**Exercise**
Please copy, exactly as they appear below, the lines from the one containing "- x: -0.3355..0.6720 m" through the one containing "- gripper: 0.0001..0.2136".

**Source data**
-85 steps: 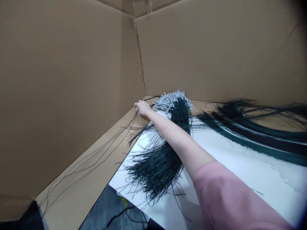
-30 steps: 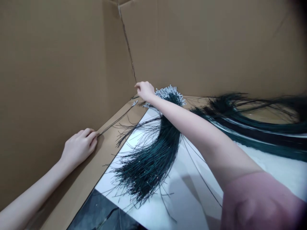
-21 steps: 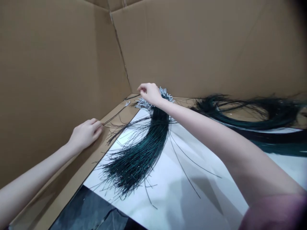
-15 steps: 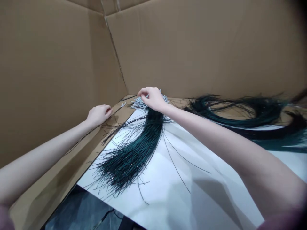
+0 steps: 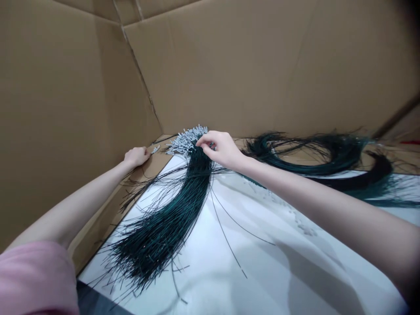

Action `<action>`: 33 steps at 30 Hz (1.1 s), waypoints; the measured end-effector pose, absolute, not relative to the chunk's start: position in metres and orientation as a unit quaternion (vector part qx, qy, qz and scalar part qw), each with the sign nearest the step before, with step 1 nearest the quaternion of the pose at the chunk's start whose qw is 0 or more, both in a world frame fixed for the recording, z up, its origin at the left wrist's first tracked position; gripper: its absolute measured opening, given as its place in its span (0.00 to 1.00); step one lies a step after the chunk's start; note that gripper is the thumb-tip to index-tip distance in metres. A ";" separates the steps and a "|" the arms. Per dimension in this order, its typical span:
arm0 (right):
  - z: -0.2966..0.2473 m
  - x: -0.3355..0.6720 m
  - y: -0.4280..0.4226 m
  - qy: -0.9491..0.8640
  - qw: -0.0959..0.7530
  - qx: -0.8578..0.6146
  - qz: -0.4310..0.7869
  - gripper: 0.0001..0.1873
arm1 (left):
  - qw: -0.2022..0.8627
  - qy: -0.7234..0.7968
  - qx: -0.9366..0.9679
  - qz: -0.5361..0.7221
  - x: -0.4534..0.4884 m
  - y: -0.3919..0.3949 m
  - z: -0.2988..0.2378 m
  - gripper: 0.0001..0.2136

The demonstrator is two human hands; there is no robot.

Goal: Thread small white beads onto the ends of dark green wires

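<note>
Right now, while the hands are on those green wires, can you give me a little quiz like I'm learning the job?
1. True or false: the right hand pinches at the white-tipped end of the dark green wire bundle.
2. Where does the left hand rest? A: on a chair. B: on the cardboard ledge beside the wall. C: in a pocket.
3. What colour is the person's sleeve?
Key: 1 true; 2 B; 3 pink.

Small assembly workshop: cardboard screens (image 5: 262, 65), white tabletop (image 5: 262, 271), bundled green wires (image 5: 170, 218).
</note>
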State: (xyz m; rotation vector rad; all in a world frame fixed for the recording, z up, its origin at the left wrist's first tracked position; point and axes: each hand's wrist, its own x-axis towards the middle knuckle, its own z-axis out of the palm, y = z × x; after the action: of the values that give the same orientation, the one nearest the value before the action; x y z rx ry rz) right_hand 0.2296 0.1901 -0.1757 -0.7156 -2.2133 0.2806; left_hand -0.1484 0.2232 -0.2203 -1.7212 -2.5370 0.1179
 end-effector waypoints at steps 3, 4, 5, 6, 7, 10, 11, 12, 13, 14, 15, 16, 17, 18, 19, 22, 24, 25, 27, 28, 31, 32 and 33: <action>-0.179 0.230 0.189 -0.872 0.386 -0.279 0.115 0.14 | 0.041 -0.827 -0.559 0.040 -0.150 0.226 -0.224 0.19; -0.180 0.230 0.188 -0.872 0.386 -0.277 0.116 0.14 | 0.042 -0.827 -0.559 0.040 -0.151 0.226 -0.225 0.19; -0.181 0.230 0.187 -0.873 0.385 -0.275 0.117 0.14 | 0.043 -0.826 -0.560 0.040 -0.151 0.227 -0.226 0.19; -0.181 0.231 0.186 -0.874 0.386 -0.273 0.117 0.15 | 0.044 -0.826 -0.561 0.040 -0.151 0.228 -0.227 0.18; -0.181 0.231 0.186 -0.874 0.385 -0.272 0.117 0.15 | 0.045 -0.825 -0.562 0.040 -0.151 0.229 -0.227 0.18; -0.180 0.232 0.185 -0.874 0.385 -0.273 0.115 0.14 | 0.048 -0.824 -0.564 0.033 -0.150 0.231 -0.227 0.18; -0.180 0.233 0.185 -0.874 0.385 -0.274 0.114 0.14 | 0.050 -0.824 -0.564 0.030 -0.151 0.232 -0.226 0.18; -0.180 0.233 0.185 -0.874 0.385 -0.275 0.114 0.14 | 0.053 -0.824 -0.564 0.025 -0.151 0.232 -0.226 0.18; -0.179 0.234 0.185 -0.873 0.386 -0.275 0.113 0.14 | 0.056 -0.824 -0.563 0.020 -0.151 0.232 -0.225 0.18; -0.179 0.234 0.185 -0.873 0.387 -0.275 0.112 0.14 | 0.059 -0.825 -0.562 0.016 -0.151 0.233 -0.225 0.19; -0.179 0.235 0.186 -0.873 0.388 -0.276 0.112 0.15 | 0.062 -0.825 -0.562 0.011 -0.151 0.233 -0.224 0.19; -0.180 0.235 0.186 -0.872 0.388 -0.276 0.111 0.15 | 0.065 -0.824 -0.563 0.006 -0.151 0.233 -0.225 0.19; -0.180 0.236 0.186 -0.872 0.388 -0.277 0.111 0.14 | 0.067 -0.823 -0.564 0.003 -0.151 0.234 -0.225 0.20; -0.181 0.236 0.186 -0.872 0.388 -0.278 0.111 0.14 | 0.069 -0.821 -0.567 0.001 -0.150 0.234 -0.226 0.20; -0.181 0.237 0.186 -0.872 0.387 -0.279 0.111 0.14 | 0.069 -0.819 -0.569 0.000 -0.150 0.234 -0.227 0.21; -0.184 0.239 0.188 -0.872 0.385 -0.281 0.111 0.14 | 0.067 -0.814 -0.577 0.004 -0.149 0.235 -0.230 0.21; -0.185 0.240 0.189 -0.872 0.385 -0.281 0.111 0.14 | 0.068 -0.811 -0.580 0.008 -0.149 0.235 -0.231 0.22; -0.186 0.240 0.190 -0.872 0.386 -0.280 0.111 0.14 | 0.070 -0.810 -0.582 0.009 -0.149 0.235 -0.231 0.22; -0.186 0.241 0.190 -0.872 0.386 -0.280 0.111 0.14 | 0.079 -0.806 -0.587 0.006 -0.149 0.234 -0.229 0.22; -0.186 0.241 0.190 -0.872 0.385 -0.281 0.110 0.14 | 0.085 -0.802 -0.591 0.002 -0.148 0.233 -0.227 0.22; -0.187 0.244 0.188 -0.873 0.381 -0.284 0.107 0.14 | 0.114 -0.784 -0.610 -0.015 -0.142 0.227 -0.217 0.22; -0.187 0.246 0.187 -0.874 0.379 -0.286 0.107 0.14 | 0.125 -0.776 -0.618 -0.021 -0.139 0.224 -0.213 0.22; -0.186 0.248 0.186 -0.874 0.376 -0.289 0.106 0.14 | 0.136 -0.766 -0.628 -0.029 -0.134 0.220 -0.208 0.21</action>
State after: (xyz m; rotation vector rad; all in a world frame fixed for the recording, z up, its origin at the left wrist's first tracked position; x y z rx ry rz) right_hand 0.2475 0.1861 -0.1864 -0.7398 -2.2365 0.2706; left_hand -0.1341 0.2202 -0.2076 -1.8176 -2.2169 -0.0841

**Result of this exercise**
  - x: -0.3355..0.6720 m
  - y: -0.4280..0.4226 m
  - qy: -0.9491..0.8640
  - qw: -0.0959..0.7530
  - qx: -0.8578..0.6146
  - qz: -0.4310..0.7869
  - gripper: 0.0001..0.1873
arm1 (left):
  - qw: -0.2022..0.8627
  - qy: -0.7234..0.7968
  - qx: -0.9366..0.9679
  - qz: -0.5361..0.7221
  - x: -0.4534..0.4884 m
  - y: -0.3919..0.3949 m
  - z: -0.2988..0.2378 m
  - gripper: 0.0001..0.2136

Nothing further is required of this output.